Gather each line in the entries that includes the string "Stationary".

Data records:
=======
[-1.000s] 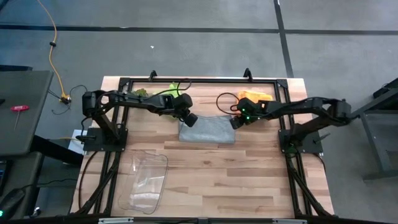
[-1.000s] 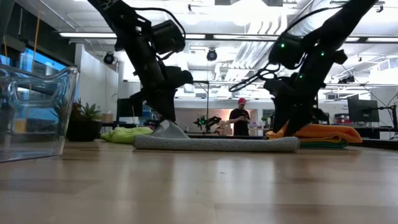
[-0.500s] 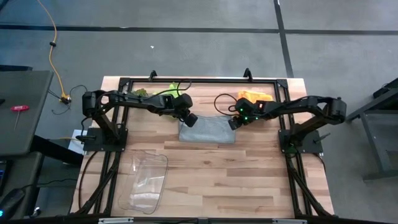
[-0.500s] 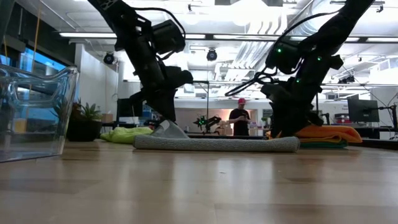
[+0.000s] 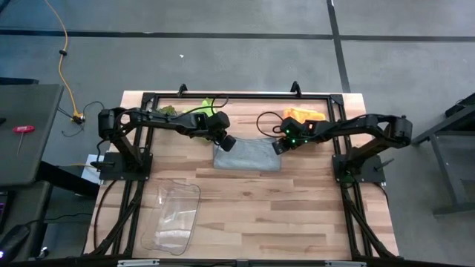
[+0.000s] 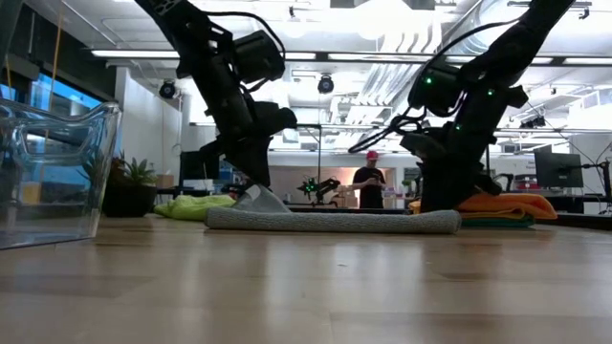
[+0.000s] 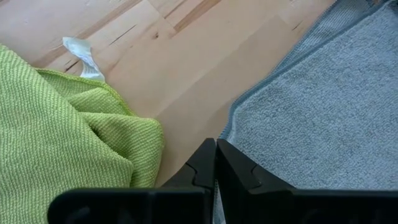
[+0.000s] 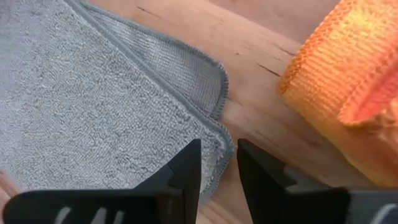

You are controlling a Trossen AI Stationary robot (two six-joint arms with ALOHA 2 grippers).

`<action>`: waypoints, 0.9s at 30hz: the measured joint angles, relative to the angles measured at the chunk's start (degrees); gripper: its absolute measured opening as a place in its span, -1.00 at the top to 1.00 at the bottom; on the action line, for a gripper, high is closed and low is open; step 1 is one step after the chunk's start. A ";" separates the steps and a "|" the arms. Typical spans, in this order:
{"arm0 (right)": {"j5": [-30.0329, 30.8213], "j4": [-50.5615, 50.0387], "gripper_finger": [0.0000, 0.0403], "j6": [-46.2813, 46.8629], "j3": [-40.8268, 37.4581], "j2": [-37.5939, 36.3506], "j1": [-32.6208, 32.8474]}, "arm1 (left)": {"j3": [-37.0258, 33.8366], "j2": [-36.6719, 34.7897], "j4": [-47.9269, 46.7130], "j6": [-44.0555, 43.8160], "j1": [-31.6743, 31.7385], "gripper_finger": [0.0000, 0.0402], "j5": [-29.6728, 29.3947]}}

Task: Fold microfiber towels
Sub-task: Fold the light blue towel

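A grey towel [image 5: 247, 156] lies folded flat in the middle of the table, two layers showing at its far right corner [image 8: 211, 81]. My left gripper [image 5: 226, 142] is shut on its far left corner. My right gripper [image 5: 279, 146] stands at the far right corner, open by a narrow gap, one finger on each side of the towel's edge [image 8: 221, 146]. A lime green towel [image 5: 168, 110] lies crumpled at the far left. An orange towel [image 5: 304, 115] lies at the far right. My left gripper pinches the grey towel's far left corner [image 7: 227, 132] between its two shut fingers, slanting down from above and from the table's left. That corner stands a little raised [image 6: 256, 199], and the rest of the towel lies flat on the table.
A clear plastic bin [image 5: 174, 216] stands near the front left. The orange towel [image 6: 497, 204] rests on a darker cloth [image 6: 497, 222]. Black frame rails [image 5: 245, 95] run along the table's far edge. A person [image 6: 368, 182] stands far off in the room behind.
My right arm has leaned a little lower over the grey towel's far right corner. The towel lies as before, and my left gripper keeps its hold.
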 joint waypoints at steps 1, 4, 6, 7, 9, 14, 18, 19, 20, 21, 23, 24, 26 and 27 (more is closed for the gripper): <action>0.02 0.13 0.53 0.01 0.00 0.00 0.00 | 0.00 0.00 0.00 -0.02 0.00 1.00 0.00; 0.52 0.24 0.54 0.02 0.00 0.00 0.00 | 0.00 0.00 -0.02 0.07 0.00 1.00 0.01; 0.64 0.69 0.56 0.04 0.00 0.00 -0.02 | 0.00 0.00 -0.02 -0.02 0.00 1.00 0.04; 0.66 0.73 0.58 0.03 0.00 0.00 -0.01 | 0.00 0.00 -0.02 -0.02 0.00 1.00 0.04; 0.66 0.65 0.66 0.02 0.00 0.00 0.00 | 0.00 0.02 -0.04 -0.02 0.00 1.00 0.07; 0.68 0.51 0.95 -1.29 0.00 0.00 0.00 | 0.00 0.02 -0.19 -0.02 0.30 1.00 0.17; 0.48 -0.27 0.97 -2.19 0.00 -0.30 0.00 | 0.00 -0.69 -0.82 0.26 1.20 1.00 1.14; 0.24 -0.40 0.98 -2.44 0.00 -0.66 0.00 | 0.00 -1.29 -1.00 0.55 1.38 1.00 1.11; 0.06 -0.43 0.99 -2.53 0.00 -1.26 0.01 | 0.06 -1.93 -0.99 0.59 1.54 1.00 1.09; 0.04 -0.54 0.99 -2.58 0.00 -2.09 0.18 | 0.08 -2.66 -1.47 0.51 1.81 1.00 1.16; 0.10 -0.59 0.99 -2.65 0.00 -3.84 0.54 | 0.07 -4.36 -3.15 0.33 2.27 1.00 2.02; 0.16 -0.73 0.99 -2.96 0.00 -4.95 0.78 | 0.07 -5.33 -3.60 0.33 2.44 1.00 2.29; 0.16 -0.54 1.00 -3.62 0.00 -7.04 1.13 | 0.07 -6.97 -5.45 0.28 2.50 1.00 2.34; 0.17 -0.73 1.00 -3.65 0.00 -7.95 1.26 | 0.07 -7.76 -6.87 0.24 2.37 1.00 2.29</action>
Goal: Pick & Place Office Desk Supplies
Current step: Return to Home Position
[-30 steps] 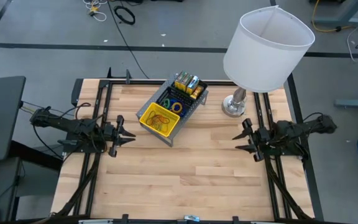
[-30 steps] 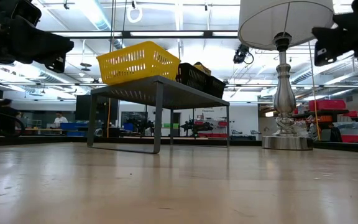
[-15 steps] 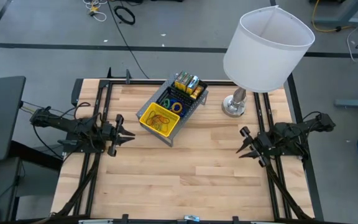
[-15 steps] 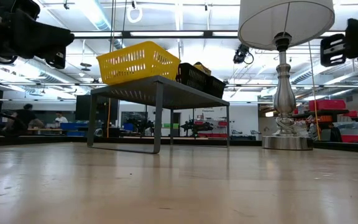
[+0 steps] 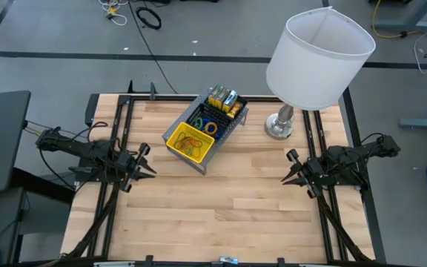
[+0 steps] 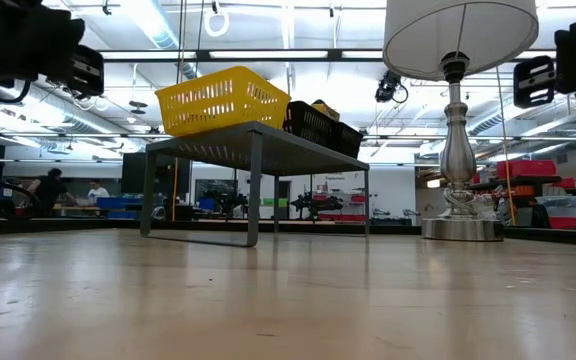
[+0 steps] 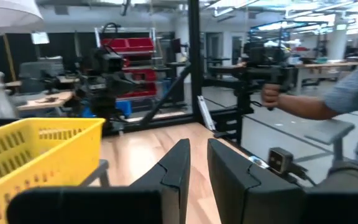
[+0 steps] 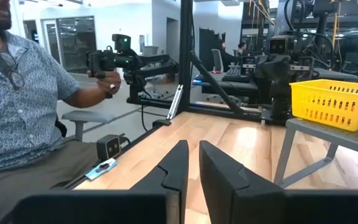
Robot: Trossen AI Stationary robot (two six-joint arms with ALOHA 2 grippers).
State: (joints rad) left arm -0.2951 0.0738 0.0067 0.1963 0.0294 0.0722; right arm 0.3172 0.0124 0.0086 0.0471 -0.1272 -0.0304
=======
Result of the task:
You are controlling a Trossen AI Stationary robot (two six-joint arms with ALOHA 2 grippers).
Robot: Trossen AI Stationary robot (two six-joint arms with ALOHA 2 grippers).

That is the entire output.